• _Directions for this task_
Repeat every line of the data verbatim.

(Recorded data)
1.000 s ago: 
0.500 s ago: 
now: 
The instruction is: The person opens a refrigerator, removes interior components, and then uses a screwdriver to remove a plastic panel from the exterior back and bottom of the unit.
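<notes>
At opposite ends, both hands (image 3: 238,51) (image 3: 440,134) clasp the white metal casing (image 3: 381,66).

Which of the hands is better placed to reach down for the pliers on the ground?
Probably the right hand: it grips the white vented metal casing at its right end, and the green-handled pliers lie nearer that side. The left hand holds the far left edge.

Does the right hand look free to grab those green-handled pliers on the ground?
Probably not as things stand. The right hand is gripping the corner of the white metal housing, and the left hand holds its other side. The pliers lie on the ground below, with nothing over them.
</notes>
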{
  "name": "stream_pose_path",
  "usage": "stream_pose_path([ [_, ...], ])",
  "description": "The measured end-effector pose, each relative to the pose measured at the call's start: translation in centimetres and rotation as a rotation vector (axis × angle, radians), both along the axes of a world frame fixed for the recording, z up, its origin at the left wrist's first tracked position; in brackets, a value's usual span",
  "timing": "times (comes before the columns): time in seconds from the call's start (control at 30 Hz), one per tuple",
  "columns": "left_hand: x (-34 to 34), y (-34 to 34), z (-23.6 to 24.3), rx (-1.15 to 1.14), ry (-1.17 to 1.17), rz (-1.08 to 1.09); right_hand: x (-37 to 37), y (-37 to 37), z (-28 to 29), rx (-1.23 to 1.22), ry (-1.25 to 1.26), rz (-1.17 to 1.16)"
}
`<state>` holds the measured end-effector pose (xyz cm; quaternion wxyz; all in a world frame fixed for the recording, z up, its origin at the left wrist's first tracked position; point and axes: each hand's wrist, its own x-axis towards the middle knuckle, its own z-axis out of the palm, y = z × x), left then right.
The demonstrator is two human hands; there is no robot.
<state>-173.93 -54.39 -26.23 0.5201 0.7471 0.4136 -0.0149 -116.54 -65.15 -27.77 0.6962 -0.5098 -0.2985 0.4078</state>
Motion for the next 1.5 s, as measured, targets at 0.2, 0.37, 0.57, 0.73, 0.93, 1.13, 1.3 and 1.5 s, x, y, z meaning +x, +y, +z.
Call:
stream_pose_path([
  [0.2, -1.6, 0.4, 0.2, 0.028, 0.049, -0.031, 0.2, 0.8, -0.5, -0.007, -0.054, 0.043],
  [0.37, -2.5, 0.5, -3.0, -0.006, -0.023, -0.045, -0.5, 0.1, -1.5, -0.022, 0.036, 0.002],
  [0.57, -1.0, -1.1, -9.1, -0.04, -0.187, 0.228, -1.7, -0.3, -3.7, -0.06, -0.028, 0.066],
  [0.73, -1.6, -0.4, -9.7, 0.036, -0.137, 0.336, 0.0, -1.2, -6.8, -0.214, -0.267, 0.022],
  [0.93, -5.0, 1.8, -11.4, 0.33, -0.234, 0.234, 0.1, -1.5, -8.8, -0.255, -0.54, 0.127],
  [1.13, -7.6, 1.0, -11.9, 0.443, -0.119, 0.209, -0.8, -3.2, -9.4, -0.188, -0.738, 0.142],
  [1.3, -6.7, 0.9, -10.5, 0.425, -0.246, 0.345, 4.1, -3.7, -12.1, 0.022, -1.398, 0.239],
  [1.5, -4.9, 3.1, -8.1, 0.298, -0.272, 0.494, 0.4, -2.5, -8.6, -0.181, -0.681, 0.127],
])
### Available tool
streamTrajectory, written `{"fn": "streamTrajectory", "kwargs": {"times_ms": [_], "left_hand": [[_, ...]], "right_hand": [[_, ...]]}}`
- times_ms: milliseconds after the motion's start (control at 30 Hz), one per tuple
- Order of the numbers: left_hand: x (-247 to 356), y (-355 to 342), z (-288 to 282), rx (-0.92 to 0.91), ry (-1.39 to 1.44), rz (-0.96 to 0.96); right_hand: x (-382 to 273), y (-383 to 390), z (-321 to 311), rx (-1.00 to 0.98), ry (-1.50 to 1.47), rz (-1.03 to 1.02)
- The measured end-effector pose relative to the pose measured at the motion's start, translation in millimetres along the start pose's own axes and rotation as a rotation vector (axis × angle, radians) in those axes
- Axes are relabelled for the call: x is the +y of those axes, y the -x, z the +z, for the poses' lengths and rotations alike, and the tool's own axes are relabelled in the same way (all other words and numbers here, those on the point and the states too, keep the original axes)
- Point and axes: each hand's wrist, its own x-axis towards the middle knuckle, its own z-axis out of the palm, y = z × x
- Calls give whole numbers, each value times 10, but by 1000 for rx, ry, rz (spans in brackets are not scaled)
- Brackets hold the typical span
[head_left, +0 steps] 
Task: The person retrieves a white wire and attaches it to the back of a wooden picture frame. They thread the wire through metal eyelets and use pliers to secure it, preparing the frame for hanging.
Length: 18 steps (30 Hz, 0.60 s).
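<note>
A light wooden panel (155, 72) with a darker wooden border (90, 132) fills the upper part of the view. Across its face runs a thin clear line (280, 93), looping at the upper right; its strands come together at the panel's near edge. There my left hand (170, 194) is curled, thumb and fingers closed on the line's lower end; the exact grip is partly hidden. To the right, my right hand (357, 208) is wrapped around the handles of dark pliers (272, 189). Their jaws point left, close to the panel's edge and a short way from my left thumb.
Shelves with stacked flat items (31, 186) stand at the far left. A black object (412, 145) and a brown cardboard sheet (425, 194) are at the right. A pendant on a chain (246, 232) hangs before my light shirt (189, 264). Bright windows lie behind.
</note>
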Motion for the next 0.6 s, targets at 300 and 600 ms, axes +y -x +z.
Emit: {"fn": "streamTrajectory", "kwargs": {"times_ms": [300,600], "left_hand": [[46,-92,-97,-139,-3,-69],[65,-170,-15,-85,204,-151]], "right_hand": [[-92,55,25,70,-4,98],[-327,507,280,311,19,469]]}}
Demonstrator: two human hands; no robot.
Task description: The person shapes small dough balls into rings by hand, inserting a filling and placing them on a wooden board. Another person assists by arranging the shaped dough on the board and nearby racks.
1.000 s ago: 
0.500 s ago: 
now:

• _Exercise output_
1.000 s ago: 
0.500 s ago: 
now: 
The instruction is: The person opens a refrigerator, removes interior components, and then uses a screwdriver to remove a plastic panel from the exterior back and bottom of the unit.
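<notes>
At opposite ends, both hands (image 3: 238,51) (image 3: 440,134) clasp the white metal casing (image 3: 381,66).

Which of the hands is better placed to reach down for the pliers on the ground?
Probably the right hand: it grips the white vented metal casing at its right end, and the green-handled pliers lie nearer that side. The left hand holds the far left edge.

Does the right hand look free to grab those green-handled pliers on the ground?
Probably not as things stand. The right hand is gripping the corner of the white metal housing, and the left hand holds its other side. The pliers lie on the ground below, with nothing over them.
</notes>
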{
  "name": "stream_pose_path",
  "usage": "stream_pose_path([ [_, ...], ])",
  "description": "The measured end-effector pose, each relative to the pose measured at the call's start: translation in centimetres and rotation as a rotation vector (axis × angle, radians), both along the axes of a world frame fixed for the recording, z up, its origin at the left wrist's first tracked position; in brackets, a value's usual span",
  "timing": "times (comes before the columns): time in seconds from the call's start (control at 30 Hz), one per tuple",
  "columns": "left_hand: x (-34 to 34), y (-34 to 34), z (-23.6 to 24.3), rx (-1.15 to 1.14), ry (-1.17 to 1.17), rz (-1.08 to 1.09); right_hand: x (-37 to 37), y (-37 to 37), z (-28 to 29), rx (-1.23 to 1.22), ry (-1.25 to 1.26), rz (-1.17 to 1.16)"
}
`<state>` holds the measured end-effector pose (xyz cm; quaternion wxyz; all in a world frame fixed for the recording, z up, its origin at the left wrist's first tracked position; point and axes: each hand's wrist, its own x-axis towards the middle knuckle, its own z-axis out of the palm, y = z × x), left then right.
The demonstrator is two human hands; there is no robot.
<state>-173.93 -54.39 -26.23 0.5201 0.7471 0.4136 -0.0149 -116.54 -65.15 -27.77 0.6962 -0.5098 -0.2985 0.4078</state>
Motion for the next 1.5 s, as measured, targets at 0.2, 0.37, 0.57, 0.73, 0.93, 1.13, 1.3 and 1.5 s, x, y, z meaning +x, +y, +z.
Call:
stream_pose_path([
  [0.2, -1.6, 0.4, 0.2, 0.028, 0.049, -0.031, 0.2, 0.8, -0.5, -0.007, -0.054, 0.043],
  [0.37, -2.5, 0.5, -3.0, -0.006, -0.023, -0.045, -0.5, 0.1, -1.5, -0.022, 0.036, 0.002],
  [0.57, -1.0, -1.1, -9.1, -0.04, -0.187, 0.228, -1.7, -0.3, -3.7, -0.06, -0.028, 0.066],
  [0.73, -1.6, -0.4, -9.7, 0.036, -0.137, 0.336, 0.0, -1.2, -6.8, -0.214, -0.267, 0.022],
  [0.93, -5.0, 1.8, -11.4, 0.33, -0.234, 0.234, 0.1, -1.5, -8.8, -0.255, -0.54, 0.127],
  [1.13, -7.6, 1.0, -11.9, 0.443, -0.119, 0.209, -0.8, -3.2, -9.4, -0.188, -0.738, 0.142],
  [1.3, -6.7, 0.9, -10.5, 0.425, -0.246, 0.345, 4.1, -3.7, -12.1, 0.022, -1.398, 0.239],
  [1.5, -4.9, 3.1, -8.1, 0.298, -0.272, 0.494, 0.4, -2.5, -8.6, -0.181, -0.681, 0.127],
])
### Available tool
streamTrajectory, written `{"fn": "streamTrajectory", "kwargs": {"times_ms": [_], "left_hand": [[_, ...]], "right_hand": [[_, ...]]}}`
- times_ms: milliseconds after the motion's start (control at 30 Hz), one per tuple
- Order of the numbers: left_hand: x (-247 to 356), y (-355 to 342), z (-288 to 282), rx (-0.92 to 0.91), ry (-1.39 to 1.44), rz (-0.96 to 0.96); right_hand: x (-382 to 273), y (-383 to 390), z (-321 to 311), rx (-1.00 to 0.98), ry (-1.50 to 1.47), rz (-1.03 to 1.02)
- The measured end-effector pose relative to the pose measured at the motion's start, translation in millimetres along the start pose's own axes and rotation as a rotation vector (axis × angle, radians) in those axes
- Axes are relabelled for the call: x is the +y of those axes, y the -x, z the +z, for the poses' lengths and rotations alike, and the tool's own axes are relabelled in the same way (all other words and numbers here, those on the point and the states too, keep the original axes)
- Point and axes: each hand's wrist, its own x-axis towards the middle knuckle, its own z-axis out of the palm, y = z × x
- Calls give whole numbers, each value times 10, but by 1000 for rx, ry, rz (spans in brackets are not scaled)
- Brackets hold the typical span
[head_left, +0 steps] 
Task: The person retrieves a white wire and attaches it to the back of a wooden picture frame. They thread the wire through metal eyelets and use pliers to secure it, preparing the frame for hanging.
Length: 18 steps (30 Hz, 0.60 s).
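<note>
A light wooden panel (155, 72) with a darker wooden border (90, 132) fills the upper part of the view. Across its face runs a thin clear line (280, 93), looping at the upper right; its strands come together at the panel's near edge. There my left hand (170, 194) is curled, thumb and fingers closed on the line's lower end; the exact grip is partly hidden. To the right, my right hand (357, 208) is wrapped around the handles of dark pliers (272, 189). Their jaws point left, close to the panel's edge and a short way from my left thumb.
Shelves with stacked flat items (31, 186) stand at the far left. A black object (412, 145) and a brown cardboard sheet (425, 194) are at the right. A pendant on a chain (246, 232) hangs before my light shirt (189, 264). Bright windows lie behind.
</note>
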Motion for the next 0.6 s, targets at 300 and 600 ms, axes +y -x +z.
Emit: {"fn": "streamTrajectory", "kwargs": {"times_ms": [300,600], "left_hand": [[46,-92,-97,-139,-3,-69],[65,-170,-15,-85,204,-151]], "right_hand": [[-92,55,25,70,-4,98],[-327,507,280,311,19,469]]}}
Demonstrator: two human hands; no robot.
Task description: The person shapes small dough balls into rings by hand, inserting a filling and placing them on a wooden board. Another person assists by arranging the shaped dough on the board and nearby racks.
1.000 s ago: 
0.500 s ago: 
now:

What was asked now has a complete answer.